Tucked into one corner was a camera bag they had both insisted was essential and would almost certainly never open. The back of the Nissan Rogue looked less like the vehicle of two adults taking a vacation and more like a family fleeing an approaching natural disaster. And somehow, despite all of that, Brandi was emerging from the front door carrying another tote.

"Absolutely not," Jon said.

Brandi laughed. "It's one bag."

He ran his hands through his hair. "You said that about the last three bags."

"It's a road trip. We're going to be gone three weeks." She smiled.

"We are not climbing Everest," he pointed out.

She rolled her eyes and squeezed past him. The tote disappeared into the cargo area with the rest of the luggage. The Rogue groaned slightly. Twenty years together, and she could still make him laugh when he was trying very hard not to. For a moment, he simply watched her.

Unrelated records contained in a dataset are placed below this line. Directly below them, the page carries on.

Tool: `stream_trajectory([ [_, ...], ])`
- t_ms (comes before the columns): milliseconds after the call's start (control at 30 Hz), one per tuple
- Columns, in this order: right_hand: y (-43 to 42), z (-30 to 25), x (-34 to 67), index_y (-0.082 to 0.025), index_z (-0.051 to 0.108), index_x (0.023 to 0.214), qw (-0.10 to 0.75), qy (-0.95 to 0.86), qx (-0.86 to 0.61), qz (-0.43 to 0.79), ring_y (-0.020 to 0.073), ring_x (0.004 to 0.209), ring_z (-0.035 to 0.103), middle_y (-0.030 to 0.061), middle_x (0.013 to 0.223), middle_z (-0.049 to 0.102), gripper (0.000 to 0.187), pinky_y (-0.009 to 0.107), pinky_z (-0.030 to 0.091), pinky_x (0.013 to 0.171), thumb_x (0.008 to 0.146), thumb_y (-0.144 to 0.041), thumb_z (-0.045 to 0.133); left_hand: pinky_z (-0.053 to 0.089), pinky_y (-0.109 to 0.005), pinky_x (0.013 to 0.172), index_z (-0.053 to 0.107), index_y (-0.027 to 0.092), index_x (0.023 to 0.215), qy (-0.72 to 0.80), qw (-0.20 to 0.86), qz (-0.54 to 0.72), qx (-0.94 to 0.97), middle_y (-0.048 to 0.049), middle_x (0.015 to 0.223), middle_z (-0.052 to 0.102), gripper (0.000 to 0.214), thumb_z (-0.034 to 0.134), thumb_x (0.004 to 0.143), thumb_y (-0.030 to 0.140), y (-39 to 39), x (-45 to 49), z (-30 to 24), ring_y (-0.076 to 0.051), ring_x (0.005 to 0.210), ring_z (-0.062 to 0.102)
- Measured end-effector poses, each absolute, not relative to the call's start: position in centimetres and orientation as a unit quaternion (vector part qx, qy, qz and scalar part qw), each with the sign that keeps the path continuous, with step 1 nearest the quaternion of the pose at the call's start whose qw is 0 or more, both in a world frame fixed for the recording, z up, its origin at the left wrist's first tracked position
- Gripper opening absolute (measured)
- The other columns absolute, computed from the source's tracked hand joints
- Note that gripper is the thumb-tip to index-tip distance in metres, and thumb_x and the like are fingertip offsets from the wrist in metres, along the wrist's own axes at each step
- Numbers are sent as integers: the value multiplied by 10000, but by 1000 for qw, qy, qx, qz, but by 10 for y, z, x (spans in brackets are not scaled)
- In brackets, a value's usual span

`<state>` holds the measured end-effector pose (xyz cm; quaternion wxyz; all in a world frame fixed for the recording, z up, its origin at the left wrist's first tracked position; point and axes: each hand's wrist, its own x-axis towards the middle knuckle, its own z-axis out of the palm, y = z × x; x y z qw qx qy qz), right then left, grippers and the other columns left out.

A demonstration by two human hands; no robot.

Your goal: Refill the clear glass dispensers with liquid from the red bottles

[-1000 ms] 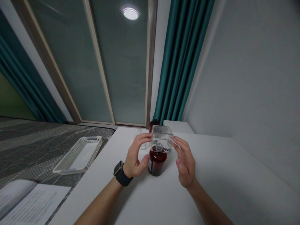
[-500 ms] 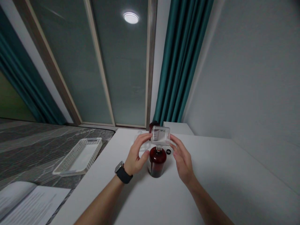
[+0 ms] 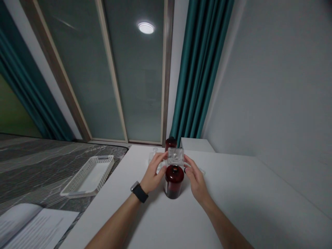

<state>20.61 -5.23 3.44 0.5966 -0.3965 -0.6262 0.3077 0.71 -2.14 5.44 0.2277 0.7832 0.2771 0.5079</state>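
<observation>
A clear square bottle [image 3: 175, 156] is held tipped over the mouth of a dark red-brown bottle [image 3: 173, 182] that stands on the white table [image 3: 233, 193]. My left hand [image 3: 154, 173], with a black watch on the wrist, grips the clear bottle's left side with its fingertips. My right hand [image 3: 195, 180] has its fingers against the clear bottle's right side. A small black cap [image 3: 185, 170] lies on the table just behind my right hand's fingers.
A second dark bottle [image 3: 170, 142] stands at the table's far edge by the teal curtain [image 3: 199, 69]. A white perforated tray [image 3: 89, 175] lies on the grey surface to the left. Printed paper [image 3: 33, 228] sits at the lower left. A wall runs along the right.
The clear bottle has turned and come lower and further away over the dark bottle's mouth; both hands moved with it and the right hand closed in on it.
</observation>
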Motion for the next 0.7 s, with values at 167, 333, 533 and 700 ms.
stream_trajectory([
  [167, -49, 25, 207, -239, 489, 1410, 575, -645, -399, 308, 259, 1321, 493, 99, 1441, 511, 498, 409, 448, 1075, 978, -483, 436, 456, -457, 977, 483, 236, 1406, 313, 237, 496, 774, -93, 1137, 567, 437, 452, 970, 244, -13, 8, 41, -245, 1061, 553],
  [333, -49, 21, 208, -240, 484, 1409, 550, -665, -398, 311, 248, 1288, 507, 102, 1369, 528, 494, 400, 441, 1079, 975, -473, 445, 515, -452, 934, 554, 212, 1304, 345, 263, 496, 752, -77, 1061, 581, 372, 514, 934, 221, -5, 9, 30, -228, 992, 594],
  [533, -48, 20, 209, -251, 465, 1423, 538, -672, -391, 325, 242, 1319, 475, 98, 1392, 502, 488, 402, 416, 1103, 986, -462, 417, 596, -360, 809, 563, 207, 1212, 343, 308, 508, 728, -103, 1232, 531, 342, 608, 874, 230, -3, 7, 31, -163, 884, 625],
  [700, -46, 17, 208, -244, 480, 1416, 538, -659, -398, 343, 249, 1335, 465, 99, 1406, 503, 498, 401, 426, 1095, 971, -463, 443, 582, -344, 785, 532, 202, 1219, 358, 319, 483, 732, -116, 1307, 569, 392, 639, 842, 223, -2, 6, 34, -136, 789, 624],
])
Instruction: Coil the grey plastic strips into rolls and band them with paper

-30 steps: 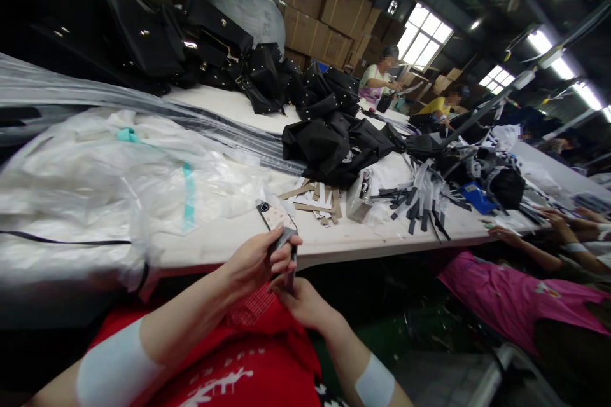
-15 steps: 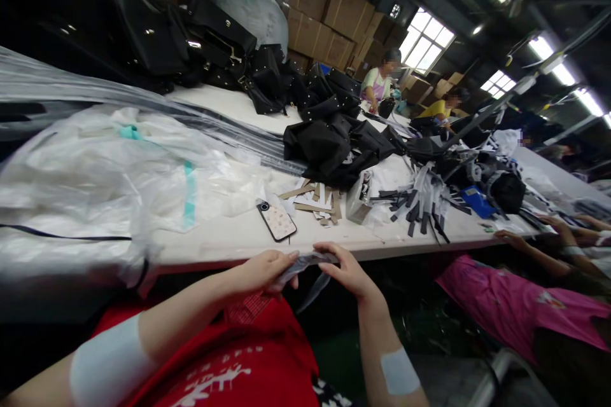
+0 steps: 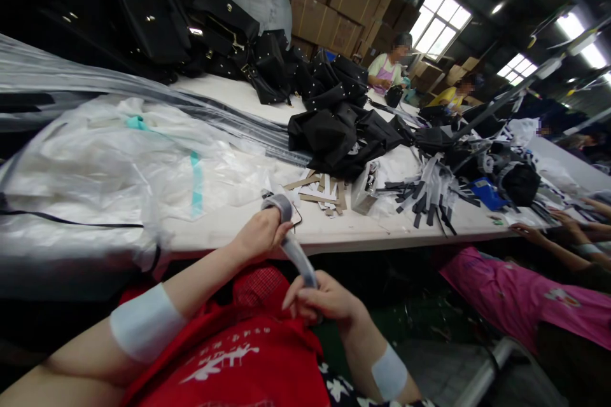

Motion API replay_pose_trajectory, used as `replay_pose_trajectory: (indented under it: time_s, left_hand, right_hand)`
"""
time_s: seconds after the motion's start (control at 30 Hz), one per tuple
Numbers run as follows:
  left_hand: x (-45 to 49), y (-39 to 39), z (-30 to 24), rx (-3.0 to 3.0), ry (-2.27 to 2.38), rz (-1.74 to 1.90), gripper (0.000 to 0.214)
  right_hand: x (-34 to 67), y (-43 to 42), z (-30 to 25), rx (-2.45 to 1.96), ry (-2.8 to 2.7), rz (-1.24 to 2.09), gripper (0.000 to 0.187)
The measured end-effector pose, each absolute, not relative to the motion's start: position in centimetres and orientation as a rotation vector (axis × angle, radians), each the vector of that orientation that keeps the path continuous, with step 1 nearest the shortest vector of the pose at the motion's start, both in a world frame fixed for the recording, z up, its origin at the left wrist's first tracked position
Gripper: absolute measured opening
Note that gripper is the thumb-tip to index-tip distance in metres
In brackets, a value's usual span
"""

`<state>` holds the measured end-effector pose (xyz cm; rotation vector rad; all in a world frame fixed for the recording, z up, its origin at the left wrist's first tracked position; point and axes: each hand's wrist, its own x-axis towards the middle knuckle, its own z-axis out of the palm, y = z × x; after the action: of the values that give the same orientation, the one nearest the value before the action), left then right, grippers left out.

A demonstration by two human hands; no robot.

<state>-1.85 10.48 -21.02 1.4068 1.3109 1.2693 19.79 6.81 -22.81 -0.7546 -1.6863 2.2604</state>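
A long grey strip [image 3: 298, 255], shiny like a strap in plastic film, runs between my hands in front of the table edge. My left hand [image 3: 258, 235] is closed around its upper part, where it bends into a loop above the knuckles. Lower down and to the right, my right hand [image 3: 329, 297] pinches the other end between thumb and fingers. Behind the loop lies a phone [image 3: 296, 216], mostly covered by the strip and my left hand.
Clear plastic bags [image 3: 119, 172] cover the left of the white table [image 3: 229, 222]. Card strips [image 3: 319, 194], a small box [image 3: 364, 191] and black-and-grey strips [image 3: 429, 194] lie to the right. Black bags [image 3: 334, 133] are heaped behind. A co-worker's hand [image 3: 529, 233] rests at far right.
My left hand has risen towards the phone, lifting the strip into a loop. My right hand has dropped lower, and the strip between the hands is now drawn out longer.
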Motion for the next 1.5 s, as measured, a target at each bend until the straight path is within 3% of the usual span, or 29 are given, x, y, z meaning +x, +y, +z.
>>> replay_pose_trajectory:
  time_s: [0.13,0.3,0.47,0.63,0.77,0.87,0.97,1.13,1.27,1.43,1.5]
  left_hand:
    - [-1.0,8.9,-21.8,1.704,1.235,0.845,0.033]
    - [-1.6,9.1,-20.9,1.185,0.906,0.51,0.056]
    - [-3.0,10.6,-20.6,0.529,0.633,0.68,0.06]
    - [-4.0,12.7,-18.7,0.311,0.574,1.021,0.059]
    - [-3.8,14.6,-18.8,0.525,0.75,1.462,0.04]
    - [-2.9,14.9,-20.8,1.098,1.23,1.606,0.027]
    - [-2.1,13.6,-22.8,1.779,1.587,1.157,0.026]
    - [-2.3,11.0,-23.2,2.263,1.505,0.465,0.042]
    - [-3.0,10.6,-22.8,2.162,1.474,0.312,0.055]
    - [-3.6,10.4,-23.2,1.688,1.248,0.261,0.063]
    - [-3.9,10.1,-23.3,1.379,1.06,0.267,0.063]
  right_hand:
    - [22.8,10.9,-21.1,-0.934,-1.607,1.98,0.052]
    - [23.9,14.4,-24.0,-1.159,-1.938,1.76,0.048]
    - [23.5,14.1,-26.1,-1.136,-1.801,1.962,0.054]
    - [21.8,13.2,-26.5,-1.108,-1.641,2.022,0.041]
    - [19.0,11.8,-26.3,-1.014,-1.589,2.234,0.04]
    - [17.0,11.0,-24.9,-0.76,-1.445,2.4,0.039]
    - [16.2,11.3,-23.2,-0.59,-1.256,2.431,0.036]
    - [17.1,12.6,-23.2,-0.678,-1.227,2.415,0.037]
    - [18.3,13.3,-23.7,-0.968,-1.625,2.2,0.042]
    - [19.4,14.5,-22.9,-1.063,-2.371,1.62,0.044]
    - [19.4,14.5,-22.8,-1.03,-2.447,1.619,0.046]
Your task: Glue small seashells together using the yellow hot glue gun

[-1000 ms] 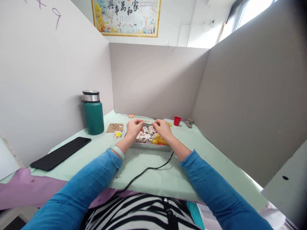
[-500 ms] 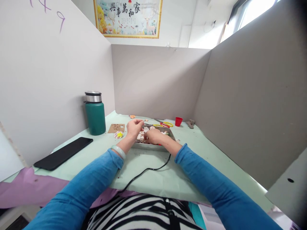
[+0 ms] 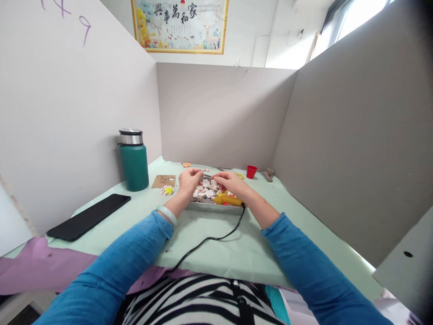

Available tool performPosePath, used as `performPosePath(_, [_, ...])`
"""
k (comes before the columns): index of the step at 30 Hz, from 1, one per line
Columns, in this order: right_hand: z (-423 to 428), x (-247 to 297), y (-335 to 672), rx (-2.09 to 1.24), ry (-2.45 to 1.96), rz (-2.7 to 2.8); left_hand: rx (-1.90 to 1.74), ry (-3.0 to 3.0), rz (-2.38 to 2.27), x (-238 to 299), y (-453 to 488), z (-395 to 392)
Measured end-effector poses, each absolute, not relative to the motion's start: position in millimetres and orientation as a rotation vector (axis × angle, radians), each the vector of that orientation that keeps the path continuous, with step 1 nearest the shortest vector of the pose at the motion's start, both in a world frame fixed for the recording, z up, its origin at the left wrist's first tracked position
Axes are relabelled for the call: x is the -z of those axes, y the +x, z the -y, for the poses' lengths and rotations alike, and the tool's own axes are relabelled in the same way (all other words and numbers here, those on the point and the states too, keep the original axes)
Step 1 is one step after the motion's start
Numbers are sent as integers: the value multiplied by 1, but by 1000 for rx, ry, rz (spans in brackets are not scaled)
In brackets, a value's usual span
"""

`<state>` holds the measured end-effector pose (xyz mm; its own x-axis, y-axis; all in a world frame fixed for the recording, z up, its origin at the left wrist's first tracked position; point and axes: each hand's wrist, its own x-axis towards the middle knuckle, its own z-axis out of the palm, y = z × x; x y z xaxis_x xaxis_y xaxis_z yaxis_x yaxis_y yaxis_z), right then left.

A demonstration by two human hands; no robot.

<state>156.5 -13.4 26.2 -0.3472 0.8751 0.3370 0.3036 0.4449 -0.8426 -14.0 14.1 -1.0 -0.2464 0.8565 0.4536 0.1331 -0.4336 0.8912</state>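
A metal tray (image 3: pixel 206 206) holds many white and pinkish shell pieces (image 3: pixel 209 193). In its front right part lies a yellow-orange glue gun (image 3: pixel 227 199), with a black cord (image 3: pixel 216 238) running from it toward the table's front edge. My left hand (image 3: pixel 190 180), a pale bangle on its wrist, is closed in a pinch over the tray's left side; what it holds is too small to name. Fingertips together, my right hand (image 3: pixel 230 181) is above the tray's right side, close to the left fingertips. Anything between its fingers cannot be made out.
Left of the tray are a flower-like piece (image 3: pixel 167 190), a brown card (image 3: pixel 163 181), a green bottle (image 3: pixel 134 162) and a black phone-like slab (image 3: pixel 91 216). Behind it stand a red cup (image 3: pixel 251 171) and a grey lump (image 3: pixel 268 174). Grey panels (image 3: pixel 223 113) enclose the table.
My right hand has risen out of the tray and moved back, uncovering the glue gun and more shells. It now covers much of the scissors behind. My left hand has stayed in place.
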Motion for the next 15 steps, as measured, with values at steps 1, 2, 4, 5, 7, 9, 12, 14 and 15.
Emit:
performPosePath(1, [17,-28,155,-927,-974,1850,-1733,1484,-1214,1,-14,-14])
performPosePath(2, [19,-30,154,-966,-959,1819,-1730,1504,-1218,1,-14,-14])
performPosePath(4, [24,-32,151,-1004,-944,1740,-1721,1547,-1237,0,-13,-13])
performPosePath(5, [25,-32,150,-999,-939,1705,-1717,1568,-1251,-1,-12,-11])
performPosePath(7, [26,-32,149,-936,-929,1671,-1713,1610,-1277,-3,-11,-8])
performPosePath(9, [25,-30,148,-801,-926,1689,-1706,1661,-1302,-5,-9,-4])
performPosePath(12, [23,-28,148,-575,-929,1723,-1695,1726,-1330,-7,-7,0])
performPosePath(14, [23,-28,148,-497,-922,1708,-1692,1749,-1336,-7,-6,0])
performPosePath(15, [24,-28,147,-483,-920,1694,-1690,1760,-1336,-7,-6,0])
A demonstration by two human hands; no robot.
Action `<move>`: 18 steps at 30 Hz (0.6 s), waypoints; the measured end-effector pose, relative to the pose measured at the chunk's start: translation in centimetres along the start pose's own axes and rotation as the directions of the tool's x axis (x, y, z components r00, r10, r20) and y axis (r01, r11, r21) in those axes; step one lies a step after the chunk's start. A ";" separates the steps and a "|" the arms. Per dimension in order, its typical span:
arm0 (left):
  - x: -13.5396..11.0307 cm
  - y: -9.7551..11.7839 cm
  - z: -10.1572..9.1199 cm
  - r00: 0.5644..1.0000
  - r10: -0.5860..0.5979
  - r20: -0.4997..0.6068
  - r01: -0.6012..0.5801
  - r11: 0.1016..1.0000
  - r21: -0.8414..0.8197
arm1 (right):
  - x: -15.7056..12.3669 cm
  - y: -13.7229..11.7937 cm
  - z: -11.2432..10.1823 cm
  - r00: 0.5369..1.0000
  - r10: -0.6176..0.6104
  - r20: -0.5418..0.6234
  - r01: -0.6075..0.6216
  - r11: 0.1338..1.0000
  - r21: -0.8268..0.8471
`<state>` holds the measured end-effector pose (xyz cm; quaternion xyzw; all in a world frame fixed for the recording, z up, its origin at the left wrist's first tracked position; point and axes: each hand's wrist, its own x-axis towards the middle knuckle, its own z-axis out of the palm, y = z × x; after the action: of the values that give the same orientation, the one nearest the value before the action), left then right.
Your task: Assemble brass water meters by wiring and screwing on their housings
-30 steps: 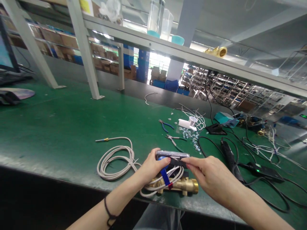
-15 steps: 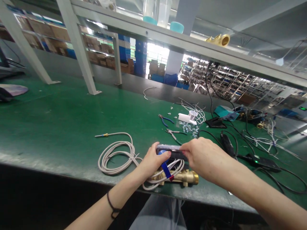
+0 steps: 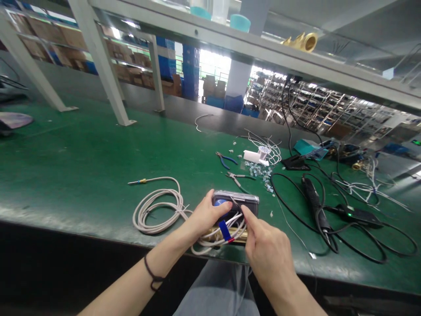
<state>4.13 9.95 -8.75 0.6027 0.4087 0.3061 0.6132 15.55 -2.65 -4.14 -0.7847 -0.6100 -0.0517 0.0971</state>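
Observation:
A brass meter (image 3: 230, 232) with a clear-topped grey display unit (image 3: 237, 199) lies at the near edge of the green bench (image 3: 82, 166). My left hand (image 3: 205, 216) grips the unit's left end, thumb over a blue part. My right hand (image 3: 266, 248) covers the brass body's right end, its forefinger and thumb pinched at the white wires (image 3: 226, 221) under the unit. A blue tag (image 3: 224, 230) hangs on those wires. A coiled grey probe cable (image 3: 158, 208) runs left from the meter.
Two small pliers (image 3: 226, 160) and loose metal clips (image 3: 259, 171) lie behind the meter. A black handheld tool (image 3: 314, 204) with looping black cables (image 3: 362, 237) sits to the right. Shelf legs (image 3: 98, 66) stand at the back left.
My right hand came off the top of the display unit and dropped to the near right side, now pinching at the wires. The view shifted slightly downward and right.

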 end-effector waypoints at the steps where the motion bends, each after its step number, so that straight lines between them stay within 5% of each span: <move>1: -0.1 0.2 0.0 1.000 0.002 0.012 -0.002 1.000 0.008 | -0.1 -0.1 0.3 1.000 0.003 -0.014 -0.003 1.000 0.016; 10: 0.2 0.3 0.3 1.000 0.005 0.019 -0.005 1.000 -0.009 | 0.8 0.0 0.7 0.998 0.054 -0.037 -0.046 0.979 0.199; 18: 0.6 0.1 0.2 1.000 -0.022 -0.011 0.021 0.999 -0.045 | 0.7 2.1 -2.9 0.994 -0.105 0.011 0.100 0.970 0.221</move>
<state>4.61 10.35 -8.78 0.5824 0.4117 0.3121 0.6276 17.90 -3.07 -1.40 -0.7371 -0.6527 0.0201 0.1738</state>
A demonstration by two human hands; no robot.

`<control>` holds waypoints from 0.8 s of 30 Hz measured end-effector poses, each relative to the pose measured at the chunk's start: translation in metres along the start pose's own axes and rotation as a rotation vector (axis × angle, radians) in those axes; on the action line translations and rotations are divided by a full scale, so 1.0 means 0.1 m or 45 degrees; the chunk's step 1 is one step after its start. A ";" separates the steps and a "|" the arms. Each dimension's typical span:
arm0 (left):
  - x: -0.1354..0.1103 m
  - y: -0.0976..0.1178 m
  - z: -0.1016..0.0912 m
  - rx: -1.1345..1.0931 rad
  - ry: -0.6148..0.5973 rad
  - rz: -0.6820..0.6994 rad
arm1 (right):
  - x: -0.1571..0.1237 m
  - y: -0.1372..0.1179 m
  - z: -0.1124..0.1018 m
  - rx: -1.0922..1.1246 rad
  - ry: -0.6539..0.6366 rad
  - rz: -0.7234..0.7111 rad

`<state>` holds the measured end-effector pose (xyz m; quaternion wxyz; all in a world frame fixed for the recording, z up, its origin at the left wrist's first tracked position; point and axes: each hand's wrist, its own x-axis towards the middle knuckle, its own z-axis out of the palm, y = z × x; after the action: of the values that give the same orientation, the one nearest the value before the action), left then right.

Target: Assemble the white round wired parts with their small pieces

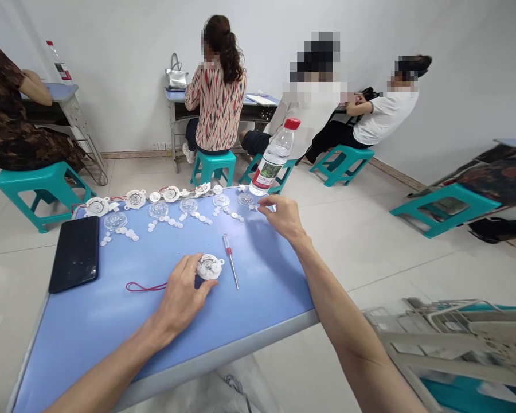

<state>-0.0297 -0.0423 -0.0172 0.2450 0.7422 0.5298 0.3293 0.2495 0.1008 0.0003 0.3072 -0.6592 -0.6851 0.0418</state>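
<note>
My left hand (184, 289) grips a round white plastic casing (209, 267) by its left edge, thumb below and fingers above. Its open face shows inner parts, and a small ring sticks out at the right. A red cord (146, 286) lies in a loop left of this hand. At the far right of the blue table, my right hand (284, 217) has thumb and forefinger pinched together beside small white parts (252, 207) and a clear round cover (246, 198). Whatever is between those fingertips is too small to make out. A screwdriver (231, 261) lies between my hands.
Along the blue table's (155, 332) back edge are several white casings (135, 199), clear covers (158, 209) and small white discs (131, 234). A water bottle (272, 160) stands at the back right corner, a black phone (74, 253) at the left. Several people sit on green stools (215, 166) beyond.
</note>
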 end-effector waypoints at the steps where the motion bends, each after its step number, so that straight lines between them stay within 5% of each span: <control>1: 0.00 0.00 0.00 -0.003 -0.005 -0.005 | -0.05 -0.07 -0.03 0.069 -0.010 -0.055; 4: -0.01 0.01 -0.01 -0.004 -0.008 -0.006 | -0.24 -0.32 -0.15 0.424 -0.091 -0.344; 10: 0.00 0.02 0.01 -0.016 0.006 0.021 | -0.57 -0.80 -0.28 0.586 -0.488 -0.874; 24: -0.01 0.05 0.00 -0.019 0.015 0.036 | -0.71 -0.96 -0.16 0.264 -0.714 -1.035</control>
<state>-0.0265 -0.0445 -0.0141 0.2427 0.7459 0.5180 0.3412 0.1692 0.0169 0.0317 0.1665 -0.2685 -0.9349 0.1620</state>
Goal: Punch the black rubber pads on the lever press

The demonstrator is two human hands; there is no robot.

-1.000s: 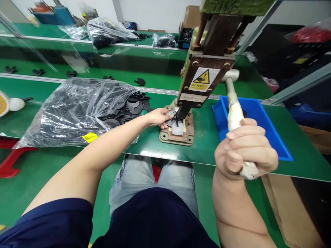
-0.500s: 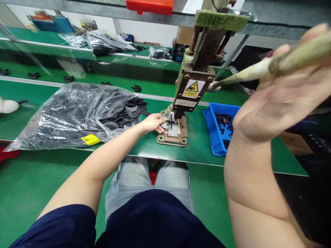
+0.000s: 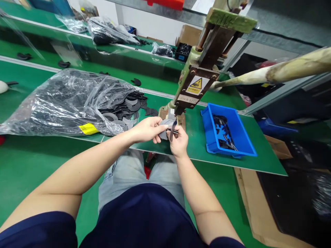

Twenty years had a way of disappearing when nobody was paying attention. Twenty years of alarm clocks before sunrise. Twenty years of jobs they tolerated because somebody had to pay the mortgage. Twenty years of bills arriving with relentless punctuality. Twenty years of unexpected expenses appearing the moment they finally managed to save a little money.

Family emergencies became hospital visits. Hospital visits became bills. Appliances always seemed to fail at the worst possible moment. There were car repairs, roof repairs, water heaters that died without warning, and credit cards that carried one emergency until the next one arrived. Life never collapsed all at once.

Instead, it chipped away at their plans in small, reasonable pieces. Every problem seemed temporary. Every expense seemed necessary. Every delay seemed sensible. By itself, none of it felt significant. Together, it quietly consumed twenty years.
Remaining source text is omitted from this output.